▶ WHAT THE TASK ASKS
Output only the lines below from the one holding "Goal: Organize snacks" down to the one holding "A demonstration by", both end lines included and every picture dropped.

* * * *

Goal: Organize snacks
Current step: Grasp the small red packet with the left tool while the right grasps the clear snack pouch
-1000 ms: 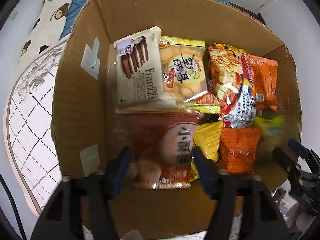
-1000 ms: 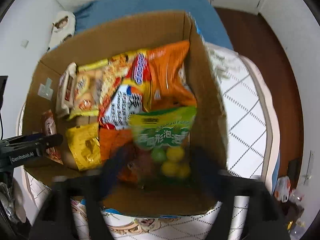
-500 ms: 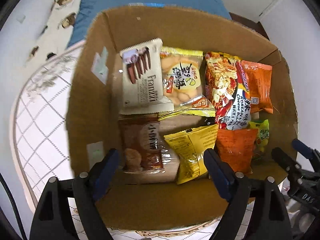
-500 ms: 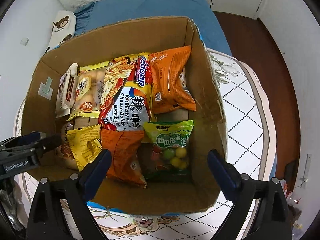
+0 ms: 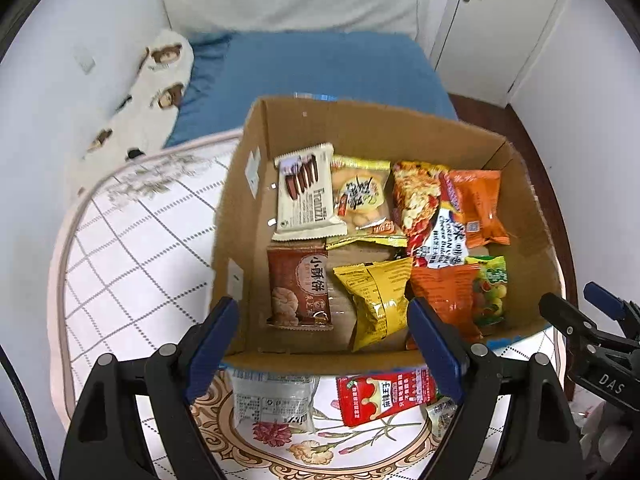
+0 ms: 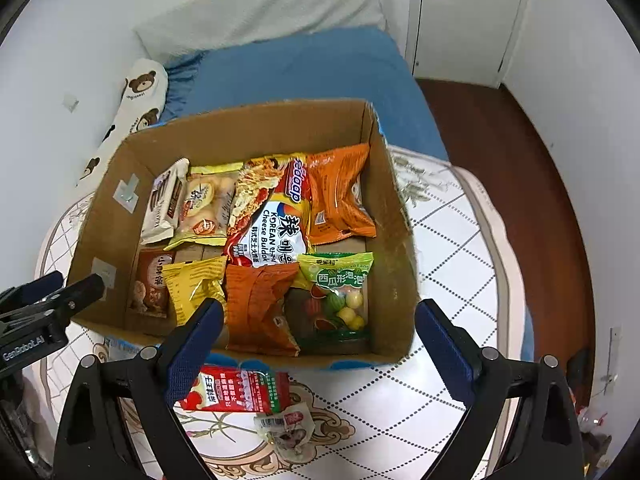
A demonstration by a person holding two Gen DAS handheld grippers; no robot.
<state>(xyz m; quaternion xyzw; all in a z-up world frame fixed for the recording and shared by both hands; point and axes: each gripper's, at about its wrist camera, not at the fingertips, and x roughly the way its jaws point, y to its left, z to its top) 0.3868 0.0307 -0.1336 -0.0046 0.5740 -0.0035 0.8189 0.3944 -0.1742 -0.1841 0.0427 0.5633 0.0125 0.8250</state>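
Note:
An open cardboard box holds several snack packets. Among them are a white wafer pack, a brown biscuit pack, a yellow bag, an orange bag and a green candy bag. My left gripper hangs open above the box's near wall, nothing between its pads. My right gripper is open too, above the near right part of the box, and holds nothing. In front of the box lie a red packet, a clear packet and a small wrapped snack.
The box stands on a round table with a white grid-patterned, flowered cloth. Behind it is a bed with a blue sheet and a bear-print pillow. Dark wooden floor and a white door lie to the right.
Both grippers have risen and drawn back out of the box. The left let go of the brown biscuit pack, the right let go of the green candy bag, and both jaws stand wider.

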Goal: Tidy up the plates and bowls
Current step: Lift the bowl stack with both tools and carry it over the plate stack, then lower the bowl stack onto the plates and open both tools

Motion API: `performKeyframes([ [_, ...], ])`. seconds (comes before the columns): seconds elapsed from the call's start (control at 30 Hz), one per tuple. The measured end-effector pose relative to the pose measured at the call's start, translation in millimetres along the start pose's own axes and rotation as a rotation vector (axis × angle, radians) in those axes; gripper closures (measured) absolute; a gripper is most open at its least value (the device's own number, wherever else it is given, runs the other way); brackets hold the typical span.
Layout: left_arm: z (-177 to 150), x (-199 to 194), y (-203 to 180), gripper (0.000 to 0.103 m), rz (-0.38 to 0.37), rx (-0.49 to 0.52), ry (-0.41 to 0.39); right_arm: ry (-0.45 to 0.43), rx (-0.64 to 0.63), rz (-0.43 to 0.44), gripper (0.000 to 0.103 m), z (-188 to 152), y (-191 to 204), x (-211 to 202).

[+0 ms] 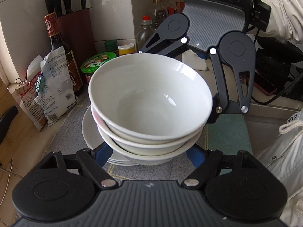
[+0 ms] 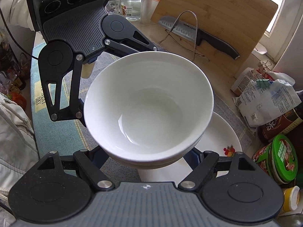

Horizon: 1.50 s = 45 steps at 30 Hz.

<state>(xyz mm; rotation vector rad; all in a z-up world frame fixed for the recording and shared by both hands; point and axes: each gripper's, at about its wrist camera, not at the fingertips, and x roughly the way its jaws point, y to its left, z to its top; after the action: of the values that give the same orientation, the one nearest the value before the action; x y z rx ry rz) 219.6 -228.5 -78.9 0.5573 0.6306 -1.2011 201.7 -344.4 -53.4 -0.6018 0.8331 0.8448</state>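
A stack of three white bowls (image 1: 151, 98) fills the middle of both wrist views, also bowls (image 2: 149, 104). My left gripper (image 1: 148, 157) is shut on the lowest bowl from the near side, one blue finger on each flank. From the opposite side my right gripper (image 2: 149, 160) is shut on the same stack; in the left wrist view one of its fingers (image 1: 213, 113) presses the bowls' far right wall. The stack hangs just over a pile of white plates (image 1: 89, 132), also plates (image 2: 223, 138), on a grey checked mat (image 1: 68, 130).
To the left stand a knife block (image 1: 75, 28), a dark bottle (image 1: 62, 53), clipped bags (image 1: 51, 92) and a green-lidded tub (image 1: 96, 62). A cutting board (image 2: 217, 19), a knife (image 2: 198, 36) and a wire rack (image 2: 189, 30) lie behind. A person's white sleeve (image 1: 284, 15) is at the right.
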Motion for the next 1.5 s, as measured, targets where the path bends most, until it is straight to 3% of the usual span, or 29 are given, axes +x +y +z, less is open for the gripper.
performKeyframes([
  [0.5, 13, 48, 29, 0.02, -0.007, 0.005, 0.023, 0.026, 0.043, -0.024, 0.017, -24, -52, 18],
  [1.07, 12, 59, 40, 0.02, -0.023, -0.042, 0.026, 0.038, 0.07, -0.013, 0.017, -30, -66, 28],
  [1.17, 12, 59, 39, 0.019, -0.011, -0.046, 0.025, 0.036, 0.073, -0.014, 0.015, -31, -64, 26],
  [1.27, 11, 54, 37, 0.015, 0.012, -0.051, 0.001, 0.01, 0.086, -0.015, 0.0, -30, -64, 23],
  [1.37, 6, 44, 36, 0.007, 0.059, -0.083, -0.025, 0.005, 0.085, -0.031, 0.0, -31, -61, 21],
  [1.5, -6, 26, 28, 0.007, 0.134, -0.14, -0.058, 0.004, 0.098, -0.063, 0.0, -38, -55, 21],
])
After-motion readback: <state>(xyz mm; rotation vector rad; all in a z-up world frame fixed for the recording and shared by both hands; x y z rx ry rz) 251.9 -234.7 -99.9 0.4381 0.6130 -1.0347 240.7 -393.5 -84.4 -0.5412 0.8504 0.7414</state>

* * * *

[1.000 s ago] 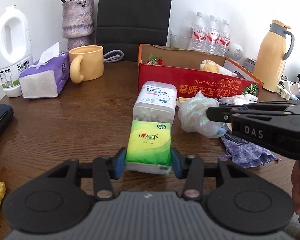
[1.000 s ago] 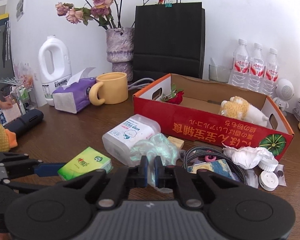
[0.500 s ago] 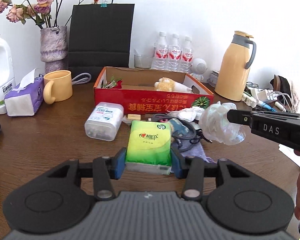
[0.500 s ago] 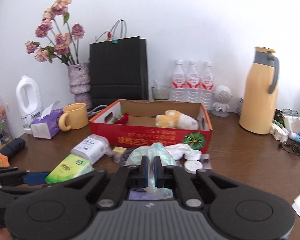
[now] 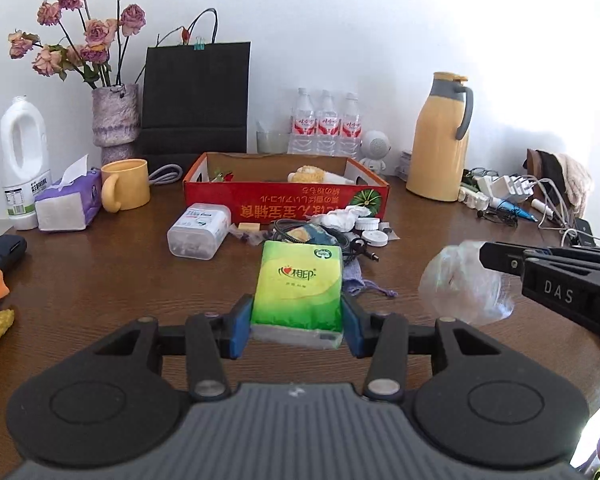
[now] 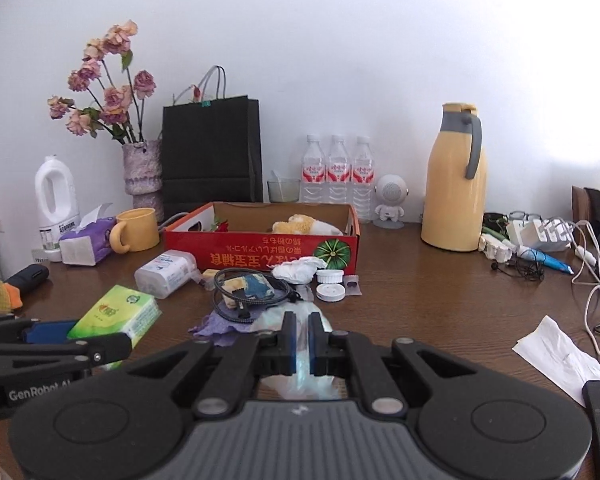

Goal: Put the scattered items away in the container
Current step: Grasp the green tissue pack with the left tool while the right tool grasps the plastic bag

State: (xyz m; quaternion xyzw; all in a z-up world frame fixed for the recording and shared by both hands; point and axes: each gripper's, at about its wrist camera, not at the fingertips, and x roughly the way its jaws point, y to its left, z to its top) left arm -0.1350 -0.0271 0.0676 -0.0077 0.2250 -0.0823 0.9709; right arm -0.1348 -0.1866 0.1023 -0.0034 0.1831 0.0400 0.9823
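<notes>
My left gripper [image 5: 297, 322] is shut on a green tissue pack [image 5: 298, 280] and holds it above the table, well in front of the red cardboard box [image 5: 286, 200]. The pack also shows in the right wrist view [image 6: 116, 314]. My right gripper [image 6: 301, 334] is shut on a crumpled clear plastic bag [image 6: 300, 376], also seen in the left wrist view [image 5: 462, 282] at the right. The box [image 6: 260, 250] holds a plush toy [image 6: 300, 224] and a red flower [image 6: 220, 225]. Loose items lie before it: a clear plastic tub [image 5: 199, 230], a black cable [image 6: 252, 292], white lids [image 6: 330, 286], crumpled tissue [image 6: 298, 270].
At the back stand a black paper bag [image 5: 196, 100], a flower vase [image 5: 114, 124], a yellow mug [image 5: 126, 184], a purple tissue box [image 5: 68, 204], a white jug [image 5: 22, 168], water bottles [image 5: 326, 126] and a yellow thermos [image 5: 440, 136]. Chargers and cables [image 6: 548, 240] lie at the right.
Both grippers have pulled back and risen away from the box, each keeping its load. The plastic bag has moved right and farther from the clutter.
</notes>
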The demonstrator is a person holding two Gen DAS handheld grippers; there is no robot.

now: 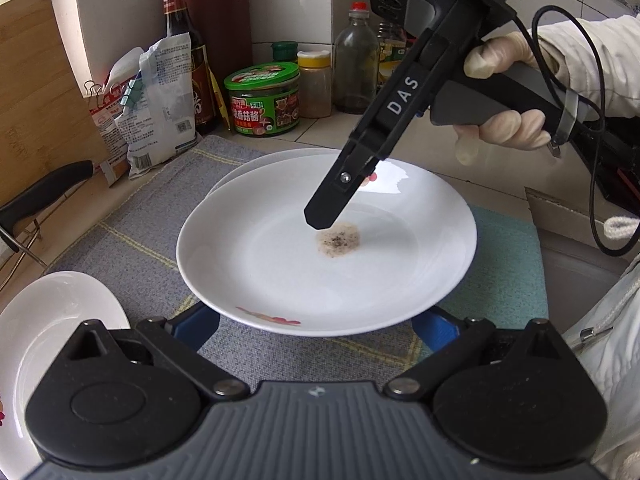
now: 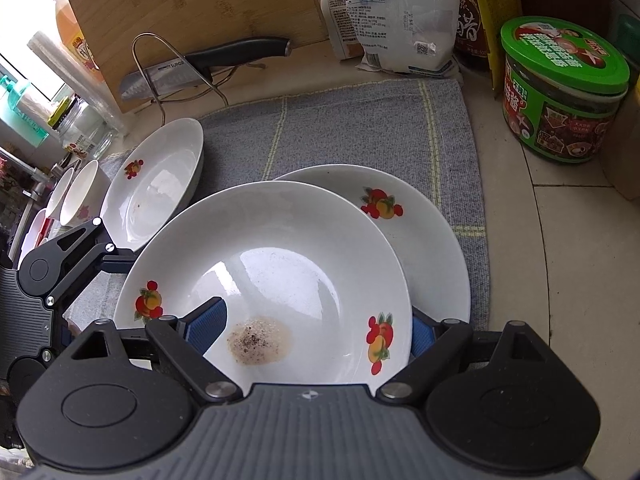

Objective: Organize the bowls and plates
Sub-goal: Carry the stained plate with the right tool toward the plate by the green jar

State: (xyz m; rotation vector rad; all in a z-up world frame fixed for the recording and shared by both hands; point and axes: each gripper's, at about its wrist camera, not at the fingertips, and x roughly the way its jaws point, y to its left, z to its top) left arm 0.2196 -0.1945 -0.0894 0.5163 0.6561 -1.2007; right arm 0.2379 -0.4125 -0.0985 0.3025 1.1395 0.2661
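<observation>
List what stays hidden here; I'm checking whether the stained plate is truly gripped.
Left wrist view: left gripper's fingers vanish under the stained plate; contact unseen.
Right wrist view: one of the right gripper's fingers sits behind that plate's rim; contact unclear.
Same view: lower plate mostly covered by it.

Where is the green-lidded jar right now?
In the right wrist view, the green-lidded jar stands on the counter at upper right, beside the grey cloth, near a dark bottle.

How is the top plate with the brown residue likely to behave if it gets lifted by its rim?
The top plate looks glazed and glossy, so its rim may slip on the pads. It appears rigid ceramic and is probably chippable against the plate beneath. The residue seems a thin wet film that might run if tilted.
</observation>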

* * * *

▶ EXERCISE RESPONSE
Goal: Organize snacks
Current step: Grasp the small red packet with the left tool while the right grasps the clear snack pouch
-1000 ms: 
-1000 ms: 
-500 ms: 
-500 ms: 
+0 ms: 
+0 ms: 
A demonstration by a person holding two Gen DAS handheld grippers; no robot.

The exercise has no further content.